Player in field of play leans across the plane to touch the ball. Arm in touch therefore ball in touch.
Under my suggested wording - which is precise - The arm is in touch - the arm is touching the ball = the ball is in touch
Player with ball in left arm swings right arm through the plane of touch. Does the player's arm no longer count as being in touch?
OK that bit needs work... I think it would be a hard call to say that this was touch.
Perhaps:
The ball is in touch when it touches or is touched by anything which is itself in touch.
For the purposes of this Law the referee is regarded as a player; for clarity, Touch Judges, Assistant Referees and other officials are not.
Objects, animals and non-players are in touch if they or any part of them is beyond the plane of touch.
A player is in touch if any part of that person has touched the ground beyond the plane of touch, and the player has not yet, while on his feet, placed both feet on the ground inside the plane of touch before he next touches or is touched by the ball.
A Player who jumps from the field of play to play the ball must land with both feet inside the playing area, or the ball is deemed to be in touch when he played it.
If the ball is touched by or touches a non-player in the playing area the referee stops play and judges what would have happened next had no such contact occurred, and restarts accordingly.
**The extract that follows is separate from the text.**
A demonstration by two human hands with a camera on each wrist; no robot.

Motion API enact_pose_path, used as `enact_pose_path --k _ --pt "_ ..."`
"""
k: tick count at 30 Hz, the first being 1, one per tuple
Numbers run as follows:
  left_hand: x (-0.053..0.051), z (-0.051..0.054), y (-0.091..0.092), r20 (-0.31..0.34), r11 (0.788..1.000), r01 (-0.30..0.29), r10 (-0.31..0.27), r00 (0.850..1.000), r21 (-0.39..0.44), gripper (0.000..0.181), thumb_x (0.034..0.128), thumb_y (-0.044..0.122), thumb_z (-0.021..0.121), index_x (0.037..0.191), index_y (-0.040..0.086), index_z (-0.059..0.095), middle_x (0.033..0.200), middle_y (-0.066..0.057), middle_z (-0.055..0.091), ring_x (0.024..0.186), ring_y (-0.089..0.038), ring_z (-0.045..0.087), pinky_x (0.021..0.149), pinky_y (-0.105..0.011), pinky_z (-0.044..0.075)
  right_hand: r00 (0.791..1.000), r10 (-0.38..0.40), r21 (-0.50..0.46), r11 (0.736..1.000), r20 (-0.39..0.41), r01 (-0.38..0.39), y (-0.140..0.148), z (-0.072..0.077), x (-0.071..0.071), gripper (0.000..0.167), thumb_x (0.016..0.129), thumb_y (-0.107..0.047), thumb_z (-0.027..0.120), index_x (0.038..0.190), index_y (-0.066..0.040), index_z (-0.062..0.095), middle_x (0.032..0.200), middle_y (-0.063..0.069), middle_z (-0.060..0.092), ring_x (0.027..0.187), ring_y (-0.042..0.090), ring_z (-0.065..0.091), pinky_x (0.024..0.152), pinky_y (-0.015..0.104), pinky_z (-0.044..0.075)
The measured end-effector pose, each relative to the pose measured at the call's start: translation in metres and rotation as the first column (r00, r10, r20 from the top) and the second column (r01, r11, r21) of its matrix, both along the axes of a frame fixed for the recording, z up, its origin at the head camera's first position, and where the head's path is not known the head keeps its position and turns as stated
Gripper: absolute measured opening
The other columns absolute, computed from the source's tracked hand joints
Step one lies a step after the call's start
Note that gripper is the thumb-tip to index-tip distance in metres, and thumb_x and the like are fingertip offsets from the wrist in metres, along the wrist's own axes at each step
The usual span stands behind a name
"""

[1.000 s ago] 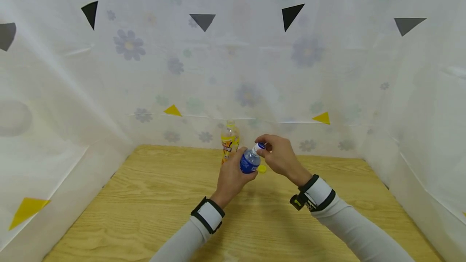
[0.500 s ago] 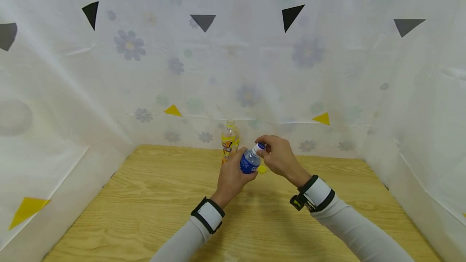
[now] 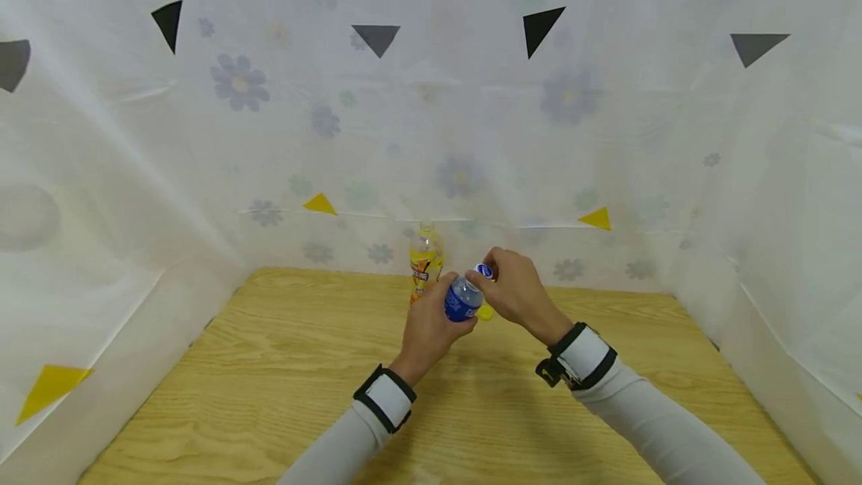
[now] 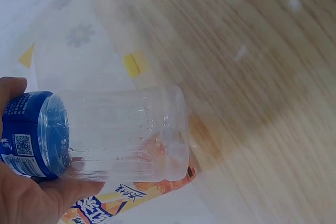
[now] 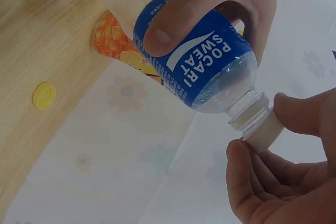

In cases of doubt or where play would have continued without a score or touchdown or the ball otherwise going dead, the referee may award a scrum where the contact took place, or at least 5m infield from any goal-line or touchline, with the put-in to the side he feels appropriate.
Which does actually allow the reach over, but I can live with that. It doesn't matter if a player jumps from in touch and catches the ball outside the plane - he can catch it inside the plane. He cant jump from infield to play it unless he lands infield.
But no doubt there is some weakness....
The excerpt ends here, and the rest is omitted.